Oh, by the way, I was also a labor unionist. I did not join unions because a lot of them were Communist or Socialist which I despised, and few opposed authoritarianism at the workplace. I knew that workers had rights, and that emotional abuse was a crime punishable by law. By the way emotional abuse is also a crime in South Korea. I helped marginalized immigrants with their rights, especially foreign students or foreign workers who were denied their rights and who were the victims of blunt racist attacks.

So I was kicked out of France and sent to South Korea. France has a reputation for stereotyping minorities, Jews are arrogant and love money and Muslims are bigoted and dumb, but South Korea is a completely different story. South Koreans don't believe in nations. They believe each country is a different planet, with each country having its own species of human beings. Different species cannot do business together, work for each other, or marry each other, except in some strange circumstances. So as an Algerian, I could only trade with, do business with, or marry an Algerian. Or help Koreans do business with Algerians.

At conferences, I would be asked questions specifically about Algeria, and an Algerian flag would be on my podium. I would look at that flag and see an Israeli flag.

I could not go to Israel or the United States because I could not provide evidence for who this mysterious Jewish mother was. My foster family did not help either. So I had to find a way to get a passport that would help me move to Israel, or at least have a shot at looking for a job in Israel. I thought about moving to Canada or Australia where getting citizenship is relatively easy, but the 2008 recession hit, jobs dried up in Canada and Australia, more importantly, I lacked the funds and money to move to Canada or Australia.

So my eyes were on the Korean passport. But the Korean government put me on a blacklist, again for defending workers. I had studied Korean law, knew that emotional abuse or talking behind a worker's back, or using code words so a worker does not understand is against the law. It's in the books, but as I was spreading such information, I was banned from working in South Korea and from marrying a South Korean. Now I had nowhere to go.

So the only option I had left was to be so smart, to solve problems so complex, to be such a good journalist that no one could refuse me for a job. I put forward the fact that I speak very fluently 7, 8 or 9 languages depending on how you count, and from 2013 onward, read almost a book a day and tried my luck solving some complex problems.

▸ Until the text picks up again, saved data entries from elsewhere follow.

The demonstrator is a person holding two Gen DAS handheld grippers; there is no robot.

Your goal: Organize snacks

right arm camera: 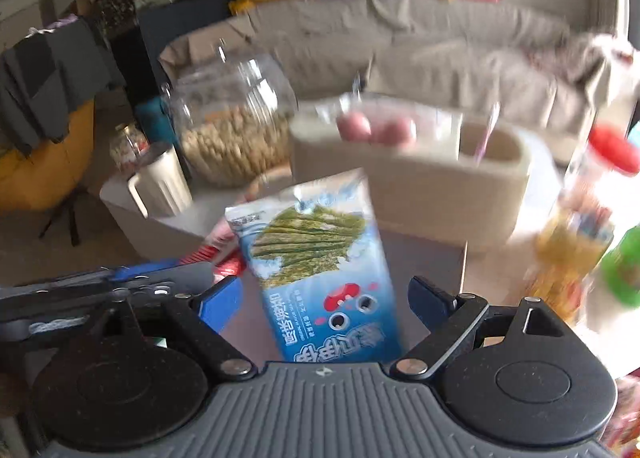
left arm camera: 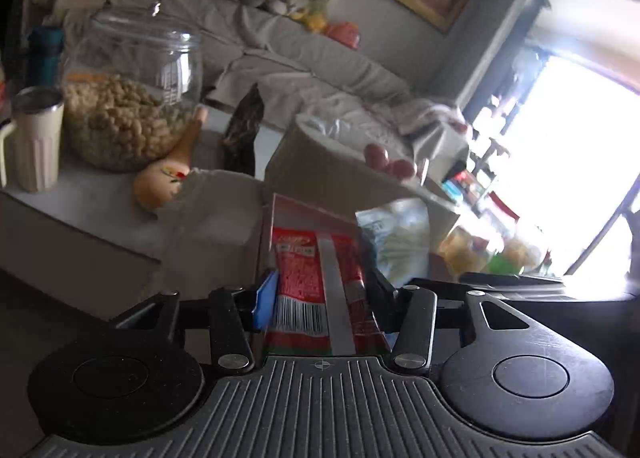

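Lengthwise, seaweed packet [right arm camera: 320,278] toward beige bin [right arm camera: 420,186]

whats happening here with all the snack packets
A person is sorting snacks with a claw in each hand. The left claw is shut on a red snack packet. A blue seaweed snack packet sits between the right claw fingers, which look spread apart. Both packets are held up in front of a beige bin, not yet in it.

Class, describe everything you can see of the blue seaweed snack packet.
The blue seaweed packet is a glossy pouch printed with green seaweed strips, a red mark and white Chinese lettering. It hangs tilted between the right gripper fingers; whether they pinch it is unclear. Behind it stands a beige container.
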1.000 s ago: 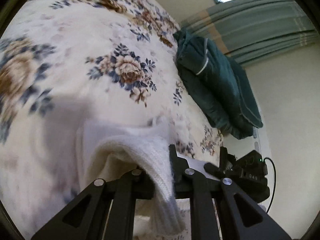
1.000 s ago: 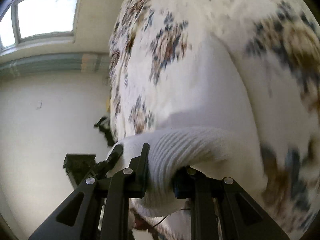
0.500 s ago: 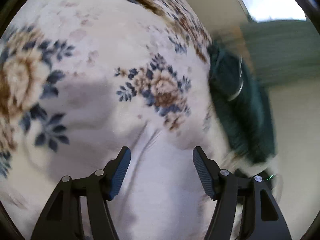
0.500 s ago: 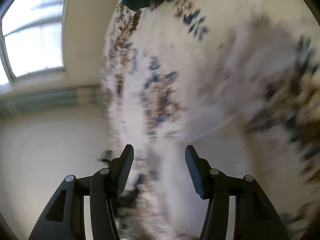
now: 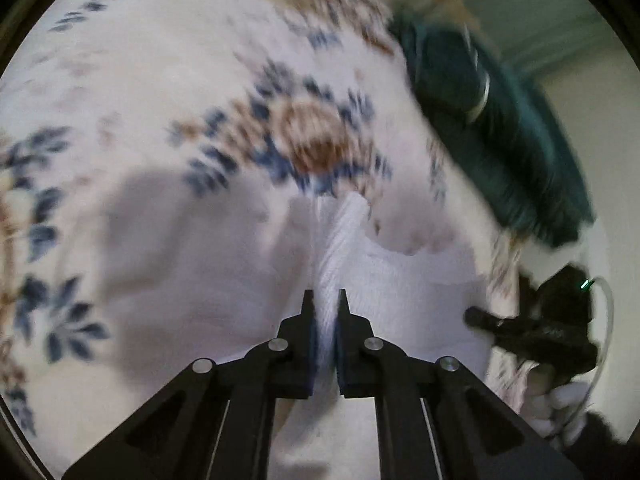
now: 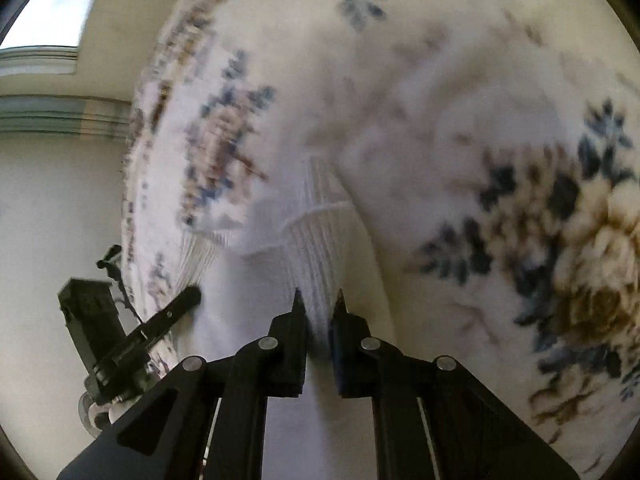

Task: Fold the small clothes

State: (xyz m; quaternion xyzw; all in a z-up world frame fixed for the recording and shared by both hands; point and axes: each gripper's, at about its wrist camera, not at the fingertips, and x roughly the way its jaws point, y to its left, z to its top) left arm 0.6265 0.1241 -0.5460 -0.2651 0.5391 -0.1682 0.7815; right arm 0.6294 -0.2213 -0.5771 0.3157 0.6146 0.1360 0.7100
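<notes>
- My left jaws [image 5: 325,300] are clenched on a pinched ridge of the white knit garment [image 5: 400,280]; the ridge runs straight away from me toward 12 o'clock, and the rest of the cloth spreads flat to my 2 o'clock on the bed.
- At 3 o'clock in the left view I can see my other tool, a dark shape at the edge of the cloth, so both grips sit on the same piece, near each other.
- My right jaws [image 6: 319,304] are closed on a ribbed band of the same garment; its ribs run along my fingers toward 12 o'clock, with a hem edge crossing just beyond the tips.
- From the right view, the left tool lies at 8 o'clock, touching the cloth's near edge.
- I judge the coming fold depends on both grips carrying this edge the same way, across the garment's long axis, which seems to run between my two tools.
- The floral bedspread [image 5: 160,100] lies under everything; a dark green pillow [image 5: 500,140] rests at 2 o'clock, with green curtains [image 6: 60,116], pale walls and a window behind.
</notes>
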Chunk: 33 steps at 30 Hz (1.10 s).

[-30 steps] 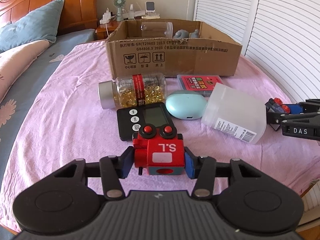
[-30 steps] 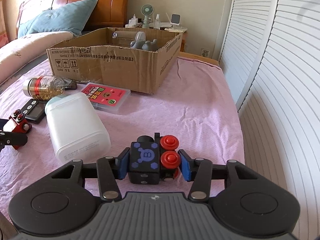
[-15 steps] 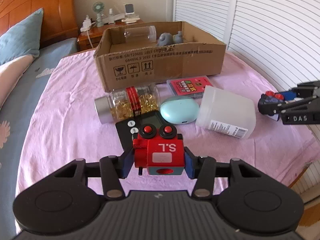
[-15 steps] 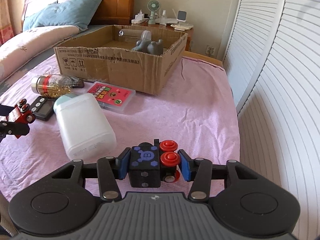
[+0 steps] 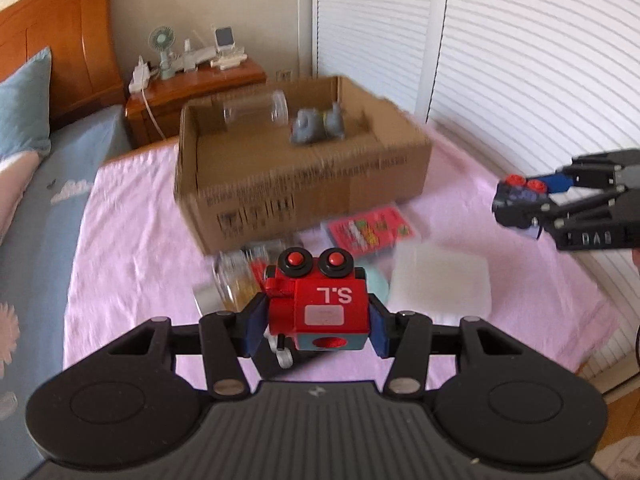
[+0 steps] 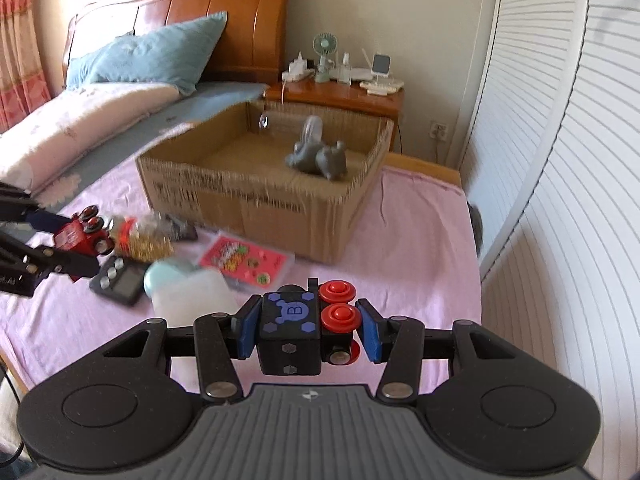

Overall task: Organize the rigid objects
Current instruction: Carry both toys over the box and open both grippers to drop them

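My left gripper (image 5: 316, 322) is shut on a red toy train block (image 5: 320, 304) marked "S.L" and holds it above the pink sheet, short of the open cardboard box (image 5: 304, 184). My right gripper (image 6: 306, 330) is shut on a black toy train block (image 6: 296, 328) with red knobs, also in the air. Each gripper shows in the other's view: the right (image 5: 520, 196) and the left (image 6: 80, 236). In the box (image 6: 256, 196) lie a grey elephant toy (image 6: 316, 158) and a clear jar (image 5: 256, 110).
On the sheet before the box lie a bottle of yellow capsules (image 6: 144, 238), a black timer (image 6: 116, 280), a mint case (image 6: 168, 276), a red card pack (image 6: 244, 260) and a white plastic jar (image 5: 440, 284). A nightstand (image 6: 336, 96) stands behind; shutters run along the right.
Both grippers have risen with their train blocks and moved toward the box. The view now looks down into the box. The items on the sheet have not moved.
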### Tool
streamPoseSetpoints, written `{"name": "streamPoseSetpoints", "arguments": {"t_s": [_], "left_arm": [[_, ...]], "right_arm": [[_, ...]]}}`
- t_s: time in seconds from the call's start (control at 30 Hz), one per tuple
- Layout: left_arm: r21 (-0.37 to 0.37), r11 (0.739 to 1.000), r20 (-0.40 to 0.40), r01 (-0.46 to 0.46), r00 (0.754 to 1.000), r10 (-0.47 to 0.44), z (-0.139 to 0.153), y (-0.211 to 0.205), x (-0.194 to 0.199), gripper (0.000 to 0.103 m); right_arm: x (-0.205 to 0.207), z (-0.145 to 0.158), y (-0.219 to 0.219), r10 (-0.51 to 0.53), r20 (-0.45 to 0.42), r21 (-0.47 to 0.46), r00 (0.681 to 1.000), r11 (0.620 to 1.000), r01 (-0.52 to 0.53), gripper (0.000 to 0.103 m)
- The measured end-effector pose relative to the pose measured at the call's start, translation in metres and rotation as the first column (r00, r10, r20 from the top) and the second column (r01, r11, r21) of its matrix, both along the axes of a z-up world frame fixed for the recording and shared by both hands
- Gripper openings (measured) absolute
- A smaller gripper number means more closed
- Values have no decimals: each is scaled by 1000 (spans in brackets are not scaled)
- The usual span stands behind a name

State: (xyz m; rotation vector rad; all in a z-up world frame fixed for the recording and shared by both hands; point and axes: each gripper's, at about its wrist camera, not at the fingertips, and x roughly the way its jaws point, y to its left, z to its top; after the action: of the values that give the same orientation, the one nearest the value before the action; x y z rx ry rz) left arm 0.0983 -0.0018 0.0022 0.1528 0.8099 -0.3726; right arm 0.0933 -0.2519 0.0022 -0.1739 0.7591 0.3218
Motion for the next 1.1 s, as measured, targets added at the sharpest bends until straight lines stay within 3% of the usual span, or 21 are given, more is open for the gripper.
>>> {"name": "streamPoseSetpoints", "arguments": {"t_s": [0.23, 0.4, 0.47, 0.53, 0.67, 0.77, 1.1], "left_arm": [[16, 1000, 67, 4, 998, -5, 30, -2, 57, 50], [37, 999, 100, -30, 995, 26, 30, -6, 102, 50], [46, 997, 137, -64, 989, 57, 26, -6, 114, 60], [54, 995, 138, -82, 988, 74, 22, -5, 122, 90], [30, 997, 128, -65, 990, 61, 21, 2, 113, 92], [41, 998, 110, -56, 993, 52, 22, 3, 95, 100], [4, 996, 79, -85, 993, 85, 31, 14, 41, 101]], "right_arm": [[21, 17, 3, 1, 36, 30, 999, 1000, -2, 55], [38, 23, 9, 3, 49, 31, 999, 1000, -5, 55], [43, 25, 12, 5, 50, 33, 999, 999, -7, 55], [46, 26, 16, 8, 54, 30, 999, 999, -10, 55], [50, 29, 21, 14, 60, 31, 998, 999, -16, 55], [54, 32, 25, 17, 67, 27, 998, 999, -19, 55], [84, 46, 40, 10, 66, 42, 998, 999, -13, 55]]}}
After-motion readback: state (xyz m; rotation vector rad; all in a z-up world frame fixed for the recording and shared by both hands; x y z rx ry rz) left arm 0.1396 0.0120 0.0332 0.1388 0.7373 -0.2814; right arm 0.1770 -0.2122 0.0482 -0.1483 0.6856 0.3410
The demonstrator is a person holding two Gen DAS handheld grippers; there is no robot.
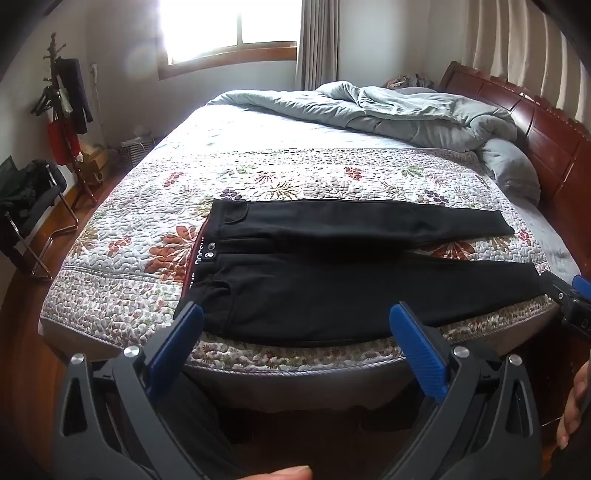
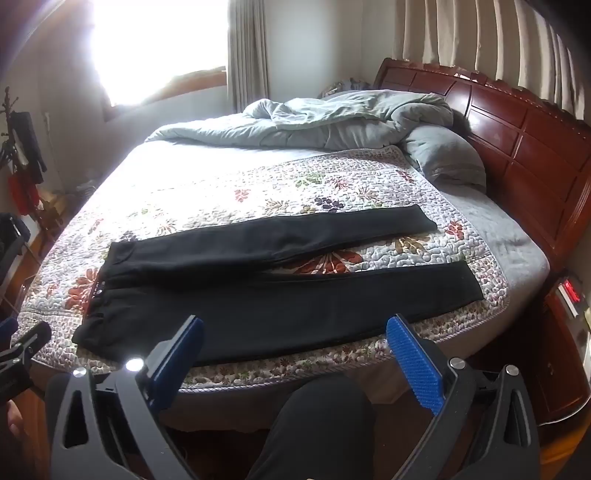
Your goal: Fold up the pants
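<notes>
You are looking at a big bed with a flowery quilt on top. A dark red wooden headboard stands at the right end of the bed. A gray-green comforter lies bunched up on the far side, and a gray pillow rests by the headboard.

The black pants lie flat on the quilt, near the edge of the bed closest to you. The waist is on the left and the two legs run to the right. The legs are spread a little apart, so some quilt shows between them. The near leg sits right by the bed's edge.

Your left claw is spread wide and holds nothing. It hangs in front of the bed's edge, by the waist end of the pants. Your right claw is spread wide too, and it holds nothing. It hangs in front of the near leg.

A coat rack with clothes stands far off on the left, by the window.
</notes>
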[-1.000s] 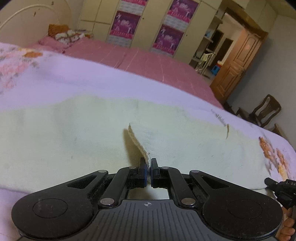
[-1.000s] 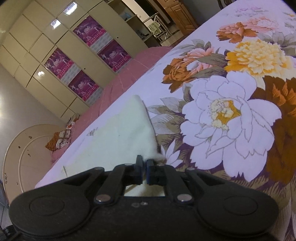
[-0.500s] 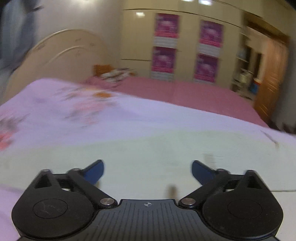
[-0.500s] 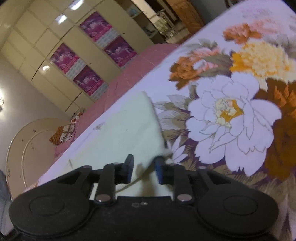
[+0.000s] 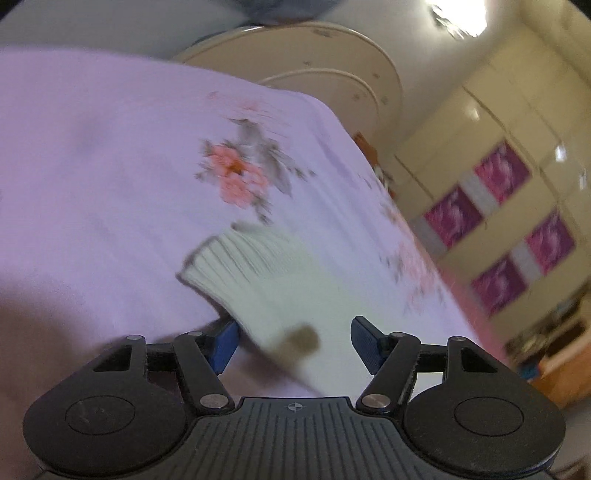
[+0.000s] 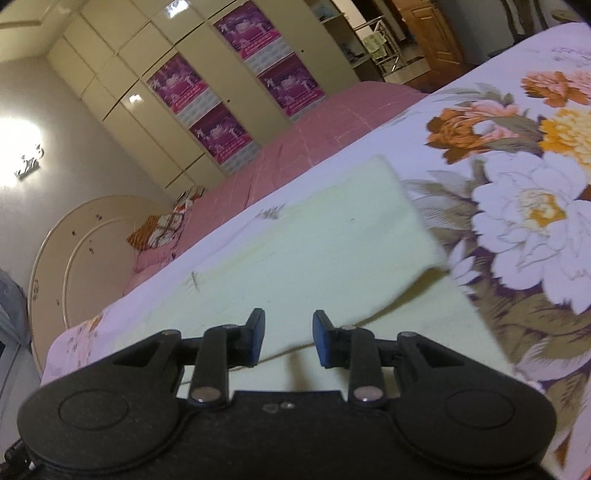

I started in Korea (solving problems landed me in a concentration camp, not at a university) and was deported to Algeria where solving problems went largely unnoticed, at least on the record. Because I did not have an office in Algeria (I work on a living room table) and more importantly no pay, being smart did not get me the job I wanted, or give me that prized job in the US or Israel where I can live among like-minded people.

My mother ended up having a name and a face, turned out being Israeli (but she won't talk to me). At this point all I would like is any job that pays.

But, to why I am discontinuing Eureka. Solving problems, be it at Ovi or other publications, felt like reading poems to a horse. It's not the absence of pay. It's just that no one really notices. I still don't have that job where I get that paycheck on the 25th of each month, or on the 5th of each month. I still don't have a career track. My “interesting background” is still of interest to nobody.